*Exercise*
Repeat exactly the lines from the first line of the records through the line containing "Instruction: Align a", and nothing more.

>>>>

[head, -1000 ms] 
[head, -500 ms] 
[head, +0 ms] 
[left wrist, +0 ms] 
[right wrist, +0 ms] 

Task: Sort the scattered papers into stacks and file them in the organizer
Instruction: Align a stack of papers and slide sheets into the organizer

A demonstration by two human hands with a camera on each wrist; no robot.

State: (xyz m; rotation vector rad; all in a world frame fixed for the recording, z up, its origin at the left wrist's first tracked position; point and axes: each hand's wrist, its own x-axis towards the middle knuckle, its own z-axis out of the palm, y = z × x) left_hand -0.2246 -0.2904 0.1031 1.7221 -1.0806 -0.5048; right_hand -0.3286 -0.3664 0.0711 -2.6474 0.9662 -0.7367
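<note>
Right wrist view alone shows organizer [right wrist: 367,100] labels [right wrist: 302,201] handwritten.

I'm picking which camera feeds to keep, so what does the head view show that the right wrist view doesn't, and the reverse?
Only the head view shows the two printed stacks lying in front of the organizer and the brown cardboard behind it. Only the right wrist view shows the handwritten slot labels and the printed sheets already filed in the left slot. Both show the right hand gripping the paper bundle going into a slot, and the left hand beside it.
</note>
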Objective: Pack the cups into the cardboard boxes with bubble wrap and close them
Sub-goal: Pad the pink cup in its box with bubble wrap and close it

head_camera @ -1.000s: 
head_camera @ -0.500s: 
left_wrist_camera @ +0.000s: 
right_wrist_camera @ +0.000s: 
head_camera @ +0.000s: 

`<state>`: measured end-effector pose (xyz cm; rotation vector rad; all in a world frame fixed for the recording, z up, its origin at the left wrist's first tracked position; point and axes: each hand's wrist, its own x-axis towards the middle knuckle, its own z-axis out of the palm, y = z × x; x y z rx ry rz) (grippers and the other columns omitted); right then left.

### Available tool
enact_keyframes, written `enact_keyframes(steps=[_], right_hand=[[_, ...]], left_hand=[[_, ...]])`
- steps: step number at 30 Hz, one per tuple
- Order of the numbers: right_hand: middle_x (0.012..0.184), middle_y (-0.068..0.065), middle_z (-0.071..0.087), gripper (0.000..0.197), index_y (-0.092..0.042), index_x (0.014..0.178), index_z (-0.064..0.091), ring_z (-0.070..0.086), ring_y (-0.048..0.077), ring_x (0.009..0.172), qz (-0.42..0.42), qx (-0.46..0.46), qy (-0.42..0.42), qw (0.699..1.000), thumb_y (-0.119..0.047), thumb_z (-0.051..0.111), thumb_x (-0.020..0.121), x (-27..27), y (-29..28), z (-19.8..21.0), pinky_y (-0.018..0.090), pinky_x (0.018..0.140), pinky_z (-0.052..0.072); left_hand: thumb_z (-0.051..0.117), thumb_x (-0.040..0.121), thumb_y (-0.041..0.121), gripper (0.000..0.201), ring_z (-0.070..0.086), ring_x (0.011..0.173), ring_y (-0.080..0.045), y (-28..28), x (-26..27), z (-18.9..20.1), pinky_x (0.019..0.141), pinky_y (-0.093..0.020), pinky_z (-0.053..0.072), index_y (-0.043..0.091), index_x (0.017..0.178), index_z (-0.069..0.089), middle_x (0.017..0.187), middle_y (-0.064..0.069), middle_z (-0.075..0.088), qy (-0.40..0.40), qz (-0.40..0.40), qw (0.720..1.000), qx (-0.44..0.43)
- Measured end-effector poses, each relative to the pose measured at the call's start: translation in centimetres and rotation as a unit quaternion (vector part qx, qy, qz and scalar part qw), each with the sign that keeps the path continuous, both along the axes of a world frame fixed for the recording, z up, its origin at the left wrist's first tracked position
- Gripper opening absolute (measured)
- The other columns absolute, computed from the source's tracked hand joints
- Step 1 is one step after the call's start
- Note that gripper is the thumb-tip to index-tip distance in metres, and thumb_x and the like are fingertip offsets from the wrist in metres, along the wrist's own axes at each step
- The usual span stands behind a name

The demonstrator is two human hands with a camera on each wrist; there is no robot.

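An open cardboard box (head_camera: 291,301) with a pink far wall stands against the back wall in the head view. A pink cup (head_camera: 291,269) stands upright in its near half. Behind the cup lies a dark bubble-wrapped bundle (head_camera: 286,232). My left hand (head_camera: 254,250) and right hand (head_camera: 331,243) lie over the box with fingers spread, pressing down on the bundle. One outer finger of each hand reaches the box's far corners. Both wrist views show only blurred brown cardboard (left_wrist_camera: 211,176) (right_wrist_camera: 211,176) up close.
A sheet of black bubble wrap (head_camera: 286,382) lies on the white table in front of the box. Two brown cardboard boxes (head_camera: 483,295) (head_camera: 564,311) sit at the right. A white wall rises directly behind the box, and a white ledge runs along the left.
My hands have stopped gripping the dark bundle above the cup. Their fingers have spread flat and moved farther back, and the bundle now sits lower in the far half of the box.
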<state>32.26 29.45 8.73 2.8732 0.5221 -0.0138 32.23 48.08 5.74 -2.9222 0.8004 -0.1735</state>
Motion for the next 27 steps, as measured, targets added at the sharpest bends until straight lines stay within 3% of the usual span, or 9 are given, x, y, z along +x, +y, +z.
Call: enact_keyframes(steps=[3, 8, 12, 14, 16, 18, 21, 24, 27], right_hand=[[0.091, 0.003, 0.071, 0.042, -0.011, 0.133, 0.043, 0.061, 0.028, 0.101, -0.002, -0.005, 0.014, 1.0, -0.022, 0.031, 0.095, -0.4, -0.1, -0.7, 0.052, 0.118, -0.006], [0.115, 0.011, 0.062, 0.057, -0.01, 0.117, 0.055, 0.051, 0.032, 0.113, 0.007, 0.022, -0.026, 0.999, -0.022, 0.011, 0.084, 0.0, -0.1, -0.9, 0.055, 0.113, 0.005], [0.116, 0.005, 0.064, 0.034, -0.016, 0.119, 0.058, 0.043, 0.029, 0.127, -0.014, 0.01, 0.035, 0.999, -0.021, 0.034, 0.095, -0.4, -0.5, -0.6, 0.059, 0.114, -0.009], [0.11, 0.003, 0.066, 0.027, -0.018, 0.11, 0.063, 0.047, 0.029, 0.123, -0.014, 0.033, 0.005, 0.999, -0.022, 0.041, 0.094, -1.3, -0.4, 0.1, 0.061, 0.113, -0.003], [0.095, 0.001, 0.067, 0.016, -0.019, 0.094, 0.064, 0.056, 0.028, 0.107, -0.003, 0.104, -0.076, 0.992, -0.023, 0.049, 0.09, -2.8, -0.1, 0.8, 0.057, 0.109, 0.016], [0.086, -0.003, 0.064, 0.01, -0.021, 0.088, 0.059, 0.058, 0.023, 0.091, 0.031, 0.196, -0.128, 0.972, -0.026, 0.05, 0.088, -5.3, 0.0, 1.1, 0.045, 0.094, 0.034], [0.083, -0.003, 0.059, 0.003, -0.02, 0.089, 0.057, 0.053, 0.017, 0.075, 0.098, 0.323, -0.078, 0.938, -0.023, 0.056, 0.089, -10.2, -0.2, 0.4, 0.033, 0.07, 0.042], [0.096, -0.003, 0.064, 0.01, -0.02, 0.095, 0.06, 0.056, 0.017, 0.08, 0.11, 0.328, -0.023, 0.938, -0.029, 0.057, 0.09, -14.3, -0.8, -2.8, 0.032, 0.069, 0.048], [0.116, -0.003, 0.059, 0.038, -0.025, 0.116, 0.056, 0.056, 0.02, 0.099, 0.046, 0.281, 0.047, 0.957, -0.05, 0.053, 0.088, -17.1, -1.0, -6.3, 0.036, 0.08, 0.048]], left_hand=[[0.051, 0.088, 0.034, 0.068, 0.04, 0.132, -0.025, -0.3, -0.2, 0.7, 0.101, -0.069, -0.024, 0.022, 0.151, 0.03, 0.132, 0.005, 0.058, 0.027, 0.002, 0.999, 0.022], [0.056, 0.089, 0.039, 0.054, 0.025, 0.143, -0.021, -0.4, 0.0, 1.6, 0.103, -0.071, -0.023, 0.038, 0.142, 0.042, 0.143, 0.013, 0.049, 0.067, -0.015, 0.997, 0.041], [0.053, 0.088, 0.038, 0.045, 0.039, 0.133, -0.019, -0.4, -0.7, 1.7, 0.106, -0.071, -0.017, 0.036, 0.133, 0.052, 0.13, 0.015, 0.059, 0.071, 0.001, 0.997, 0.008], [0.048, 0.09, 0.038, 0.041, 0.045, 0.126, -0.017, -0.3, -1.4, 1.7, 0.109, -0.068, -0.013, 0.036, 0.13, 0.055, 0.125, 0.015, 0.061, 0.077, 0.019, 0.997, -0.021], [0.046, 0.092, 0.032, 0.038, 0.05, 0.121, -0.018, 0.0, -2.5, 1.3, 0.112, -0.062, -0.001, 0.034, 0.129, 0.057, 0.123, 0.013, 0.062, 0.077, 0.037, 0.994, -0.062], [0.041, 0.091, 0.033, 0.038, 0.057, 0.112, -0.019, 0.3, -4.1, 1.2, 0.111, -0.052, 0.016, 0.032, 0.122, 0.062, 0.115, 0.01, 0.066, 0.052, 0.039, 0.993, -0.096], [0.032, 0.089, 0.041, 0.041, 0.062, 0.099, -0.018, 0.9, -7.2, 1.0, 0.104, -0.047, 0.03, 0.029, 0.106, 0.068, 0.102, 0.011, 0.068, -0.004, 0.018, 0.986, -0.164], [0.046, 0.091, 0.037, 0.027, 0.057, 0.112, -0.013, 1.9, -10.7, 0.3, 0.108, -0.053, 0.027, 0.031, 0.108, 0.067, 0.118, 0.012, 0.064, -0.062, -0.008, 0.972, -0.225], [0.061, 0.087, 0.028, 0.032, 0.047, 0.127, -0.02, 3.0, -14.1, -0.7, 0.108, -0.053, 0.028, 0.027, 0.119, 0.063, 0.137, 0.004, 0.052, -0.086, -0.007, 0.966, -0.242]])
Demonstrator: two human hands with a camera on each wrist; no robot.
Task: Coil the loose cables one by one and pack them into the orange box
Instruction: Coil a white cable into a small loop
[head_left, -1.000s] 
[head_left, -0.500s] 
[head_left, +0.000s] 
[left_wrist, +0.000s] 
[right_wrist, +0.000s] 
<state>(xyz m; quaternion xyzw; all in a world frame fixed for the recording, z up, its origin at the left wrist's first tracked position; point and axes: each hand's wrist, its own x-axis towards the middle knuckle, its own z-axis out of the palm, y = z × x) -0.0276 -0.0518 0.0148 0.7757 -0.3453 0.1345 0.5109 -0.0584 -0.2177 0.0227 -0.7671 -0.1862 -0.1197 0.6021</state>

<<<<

*Result of this task*
[head, -1000 ms] 
[head, -500 ms] 
[head, +0 ms] 
[left wrist, +0 ms] 
[right wrist, +0 ms] 

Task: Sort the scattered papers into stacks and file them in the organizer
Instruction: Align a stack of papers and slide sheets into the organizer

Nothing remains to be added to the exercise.